AIM OF THE EXERCISE |
Transcribe word for word the lines below from the line with "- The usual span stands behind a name" through the line with "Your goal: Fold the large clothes", ends included.

INPUT DATA |
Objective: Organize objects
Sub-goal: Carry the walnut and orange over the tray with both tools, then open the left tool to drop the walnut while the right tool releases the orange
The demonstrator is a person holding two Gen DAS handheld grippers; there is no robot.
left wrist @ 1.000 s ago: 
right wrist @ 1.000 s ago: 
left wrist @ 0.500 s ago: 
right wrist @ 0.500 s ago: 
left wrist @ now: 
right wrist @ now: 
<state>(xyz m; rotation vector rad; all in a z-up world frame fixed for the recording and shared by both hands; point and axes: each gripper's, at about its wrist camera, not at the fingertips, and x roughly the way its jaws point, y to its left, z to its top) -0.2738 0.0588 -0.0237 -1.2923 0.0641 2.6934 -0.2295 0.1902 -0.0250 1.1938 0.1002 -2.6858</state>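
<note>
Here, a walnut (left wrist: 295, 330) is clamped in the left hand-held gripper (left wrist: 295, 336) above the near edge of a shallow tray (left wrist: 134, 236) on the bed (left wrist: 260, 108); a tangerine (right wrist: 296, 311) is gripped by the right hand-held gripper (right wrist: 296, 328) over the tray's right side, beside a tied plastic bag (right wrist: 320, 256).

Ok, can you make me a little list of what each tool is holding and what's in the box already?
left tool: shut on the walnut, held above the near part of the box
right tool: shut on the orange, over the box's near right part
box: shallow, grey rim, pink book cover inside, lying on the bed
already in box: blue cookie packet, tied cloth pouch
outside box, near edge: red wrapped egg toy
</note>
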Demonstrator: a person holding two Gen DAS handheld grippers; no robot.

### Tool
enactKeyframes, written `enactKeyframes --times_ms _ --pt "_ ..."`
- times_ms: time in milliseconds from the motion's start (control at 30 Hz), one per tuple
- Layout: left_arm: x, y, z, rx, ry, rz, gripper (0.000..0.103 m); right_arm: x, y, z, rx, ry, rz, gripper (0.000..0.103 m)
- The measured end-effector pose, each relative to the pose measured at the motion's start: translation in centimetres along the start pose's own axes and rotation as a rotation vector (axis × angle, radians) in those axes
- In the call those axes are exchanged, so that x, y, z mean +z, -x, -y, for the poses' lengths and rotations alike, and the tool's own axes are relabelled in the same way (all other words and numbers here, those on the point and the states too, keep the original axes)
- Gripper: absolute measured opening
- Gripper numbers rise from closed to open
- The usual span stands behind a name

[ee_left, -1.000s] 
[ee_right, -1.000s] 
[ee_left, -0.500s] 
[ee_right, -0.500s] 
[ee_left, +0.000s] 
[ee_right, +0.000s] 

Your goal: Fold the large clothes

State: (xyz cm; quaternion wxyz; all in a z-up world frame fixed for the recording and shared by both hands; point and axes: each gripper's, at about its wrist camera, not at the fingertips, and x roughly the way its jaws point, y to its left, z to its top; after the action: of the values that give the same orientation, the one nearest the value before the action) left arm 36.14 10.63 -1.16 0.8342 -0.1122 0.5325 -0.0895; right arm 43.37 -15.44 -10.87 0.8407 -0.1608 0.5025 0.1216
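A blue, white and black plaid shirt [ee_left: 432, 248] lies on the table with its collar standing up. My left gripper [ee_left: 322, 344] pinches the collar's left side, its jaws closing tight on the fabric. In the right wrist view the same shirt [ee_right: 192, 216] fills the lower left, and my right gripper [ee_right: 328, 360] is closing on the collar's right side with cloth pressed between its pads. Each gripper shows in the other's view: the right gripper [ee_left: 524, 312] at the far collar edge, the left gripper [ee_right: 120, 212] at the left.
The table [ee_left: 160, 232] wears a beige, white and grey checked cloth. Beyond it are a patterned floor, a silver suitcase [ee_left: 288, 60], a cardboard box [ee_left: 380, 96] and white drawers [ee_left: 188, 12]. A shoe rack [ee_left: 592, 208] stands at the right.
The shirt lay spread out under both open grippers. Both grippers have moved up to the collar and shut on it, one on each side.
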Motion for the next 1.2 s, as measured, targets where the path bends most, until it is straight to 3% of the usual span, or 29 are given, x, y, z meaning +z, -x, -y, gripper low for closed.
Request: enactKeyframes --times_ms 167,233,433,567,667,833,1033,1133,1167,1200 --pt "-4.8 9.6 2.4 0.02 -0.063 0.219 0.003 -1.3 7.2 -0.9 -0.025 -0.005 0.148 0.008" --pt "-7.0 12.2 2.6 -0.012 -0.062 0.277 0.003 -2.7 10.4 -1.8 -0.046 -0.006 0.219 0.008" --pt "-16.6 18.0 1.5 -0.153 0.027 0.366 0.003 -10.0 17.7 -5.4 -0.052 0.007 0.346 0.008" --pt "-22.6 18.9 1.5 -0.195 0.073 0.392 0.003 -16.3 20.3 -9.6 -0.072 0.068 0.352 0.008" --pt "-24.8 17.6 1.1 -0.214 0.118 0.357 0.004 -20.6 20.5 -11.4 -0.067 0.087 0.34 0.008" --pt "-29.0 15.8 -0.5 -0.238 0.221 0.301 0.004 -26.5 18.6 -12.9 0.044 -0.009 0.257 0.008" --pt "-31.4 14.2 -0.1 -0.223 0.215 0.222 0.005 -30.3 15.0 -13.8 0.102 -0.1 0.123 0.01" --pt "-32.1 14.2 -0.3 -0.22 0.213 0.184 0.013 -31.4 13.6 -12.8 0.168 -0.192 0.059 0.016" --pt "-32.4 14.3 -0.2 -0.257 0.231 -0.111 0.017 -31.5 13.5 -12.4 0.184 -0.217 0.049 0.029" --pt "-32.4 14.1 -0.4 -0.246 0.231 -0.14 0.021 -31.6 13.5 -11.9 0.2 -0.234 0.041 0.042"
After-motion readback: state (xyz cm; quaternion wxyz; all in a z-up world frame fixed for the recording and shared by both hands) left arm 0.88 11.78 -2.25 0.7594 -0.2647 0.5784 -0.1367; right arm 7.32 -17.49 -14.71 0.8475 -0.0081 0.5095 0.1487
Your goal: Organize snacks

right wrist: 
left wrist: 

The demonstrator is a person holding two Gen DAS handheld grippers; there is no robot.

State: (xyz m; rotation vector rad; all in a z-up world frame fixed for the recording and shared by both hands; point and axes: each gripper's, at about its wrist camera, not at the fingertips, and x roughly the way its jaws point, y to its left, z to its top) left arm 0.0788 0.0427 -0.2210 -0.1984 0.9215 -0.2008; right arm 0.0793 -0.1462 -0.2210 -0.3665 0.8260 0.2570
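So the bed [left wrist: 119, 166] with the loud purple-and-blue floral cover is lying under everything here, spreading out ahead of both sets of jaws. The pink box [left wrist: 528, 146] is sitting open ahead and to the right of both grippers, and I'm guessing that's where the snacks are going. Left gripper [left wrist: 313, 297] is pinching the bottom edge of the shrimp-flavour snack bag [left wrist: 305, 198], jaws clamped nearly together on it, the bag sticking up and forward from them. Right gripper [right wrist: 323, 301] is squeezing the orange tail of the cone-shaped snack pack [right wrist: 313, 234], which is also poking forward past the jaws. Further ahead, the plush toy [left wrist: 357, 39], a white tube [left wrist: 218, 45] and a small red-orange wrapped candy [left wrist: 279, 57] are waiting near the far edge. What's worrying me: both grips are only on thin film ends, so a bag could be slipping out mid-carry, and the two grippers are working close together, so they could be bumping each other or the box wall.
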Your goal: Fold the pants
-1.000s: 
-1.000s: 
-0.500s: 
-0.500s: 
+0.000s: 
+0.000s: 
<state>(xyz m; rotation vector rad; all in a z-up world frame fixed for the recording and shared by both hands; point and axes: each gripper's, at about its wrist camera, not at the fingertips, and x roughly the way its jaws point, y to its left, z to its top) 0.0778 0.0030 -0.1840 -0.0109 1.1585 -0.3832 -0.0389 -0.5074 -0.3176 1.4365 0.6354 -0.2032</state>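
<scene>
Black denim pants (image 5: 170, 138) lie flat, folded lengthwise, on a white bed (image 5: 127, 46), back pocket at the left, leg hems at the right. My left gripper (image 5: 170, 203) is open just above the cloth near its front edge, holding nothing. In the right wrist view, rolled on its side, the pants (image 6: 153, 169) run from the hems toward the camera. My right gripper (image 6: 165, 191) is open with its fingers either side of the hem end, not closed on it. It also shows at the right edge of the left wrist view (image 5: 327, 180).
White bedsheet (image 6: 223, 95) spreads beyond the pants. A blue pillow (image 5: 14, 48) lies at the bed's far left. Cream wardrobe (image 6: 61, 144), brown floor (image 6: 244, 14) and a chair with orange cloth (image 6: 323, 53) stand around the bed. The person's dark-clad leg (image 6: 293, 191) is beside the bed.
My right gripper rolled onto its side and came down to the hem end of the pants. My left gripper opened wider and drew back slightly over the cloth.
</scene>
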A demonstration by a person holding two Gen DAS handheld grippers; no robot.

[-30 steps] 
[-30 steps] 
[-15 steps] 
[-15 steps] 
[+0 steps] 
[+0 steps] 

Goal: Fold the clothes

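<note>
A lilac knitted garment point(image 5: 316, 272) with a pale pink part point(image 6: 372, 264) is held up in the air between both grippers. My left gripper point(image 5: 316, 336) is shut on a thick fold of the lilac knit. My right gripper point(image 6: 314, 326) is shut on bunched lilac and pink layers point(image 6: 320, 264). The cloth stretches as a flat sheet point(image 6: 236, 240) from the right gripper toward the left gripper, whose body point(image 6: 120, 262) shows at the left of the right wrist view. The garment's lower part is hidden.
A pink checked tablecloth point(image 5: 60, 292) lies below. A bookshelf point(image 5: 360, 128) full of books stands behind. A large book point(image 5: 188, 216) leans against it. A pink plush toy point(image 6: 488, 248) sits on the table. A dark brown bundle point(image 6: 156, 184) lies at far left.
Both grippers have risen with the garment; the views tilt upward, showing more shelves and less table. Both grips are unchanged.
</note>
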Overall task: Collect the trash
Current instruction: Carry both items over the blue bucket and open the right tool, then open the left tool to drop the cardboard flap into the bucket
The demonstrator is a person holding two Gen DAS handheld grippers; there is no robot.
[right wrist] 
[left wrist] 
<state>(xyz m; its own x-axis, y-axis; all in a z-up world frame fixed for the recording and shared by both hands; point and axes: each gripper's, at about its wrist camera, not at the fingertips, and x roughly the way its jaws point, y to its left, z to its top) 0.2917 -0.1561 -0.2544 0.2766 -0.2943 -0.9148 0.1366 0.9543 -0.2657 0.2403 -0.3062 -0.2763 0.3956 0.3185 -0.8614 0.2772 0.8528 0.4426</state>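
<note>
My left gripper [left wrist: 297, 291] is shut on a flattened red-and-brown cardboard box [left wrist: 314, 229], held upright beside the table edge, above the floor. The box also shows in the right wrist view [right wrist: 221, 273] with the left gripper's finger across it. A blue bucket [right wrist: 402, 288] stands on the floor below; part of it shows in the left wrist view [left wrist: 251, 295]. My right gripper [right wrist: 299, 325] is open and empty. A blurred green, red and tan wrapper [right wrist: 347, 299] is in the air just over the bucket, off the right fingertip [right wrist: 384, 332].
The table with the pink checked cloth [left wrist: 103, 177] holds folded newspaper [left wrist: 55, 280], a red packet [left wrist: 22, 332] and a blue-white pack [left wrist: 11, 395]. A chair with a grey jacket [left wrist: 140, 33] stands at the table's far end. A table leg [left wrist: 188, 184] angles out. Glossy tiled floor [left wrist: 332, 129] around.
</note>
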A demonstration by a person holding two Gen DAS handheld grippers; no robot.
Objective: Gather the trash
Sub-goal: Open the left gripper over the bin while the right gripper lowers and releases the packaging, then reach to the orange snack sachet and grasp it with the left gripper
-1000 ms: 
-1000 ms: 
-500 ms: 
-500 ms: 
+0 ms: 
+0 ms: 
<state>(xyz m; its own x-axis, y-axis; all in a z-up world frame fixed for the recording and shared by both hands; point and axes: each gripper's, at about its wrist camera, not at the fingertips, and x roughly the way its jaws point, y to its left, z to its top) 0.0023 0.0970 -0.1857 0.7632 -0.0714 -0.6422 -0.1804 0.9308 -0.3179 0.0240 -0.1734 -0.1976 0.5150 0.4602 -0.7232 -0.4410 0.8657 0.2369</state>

EXERCISE ANSWER |
- The usual span stands behind a name

[ee_left, -1.000s] 
[ee_right, -1.000s] 
[ee_left, -0.500s] 
[ee_right, -0.500s] 
[ee_left, +0.000s] 
[ee_right, +0.000s] 

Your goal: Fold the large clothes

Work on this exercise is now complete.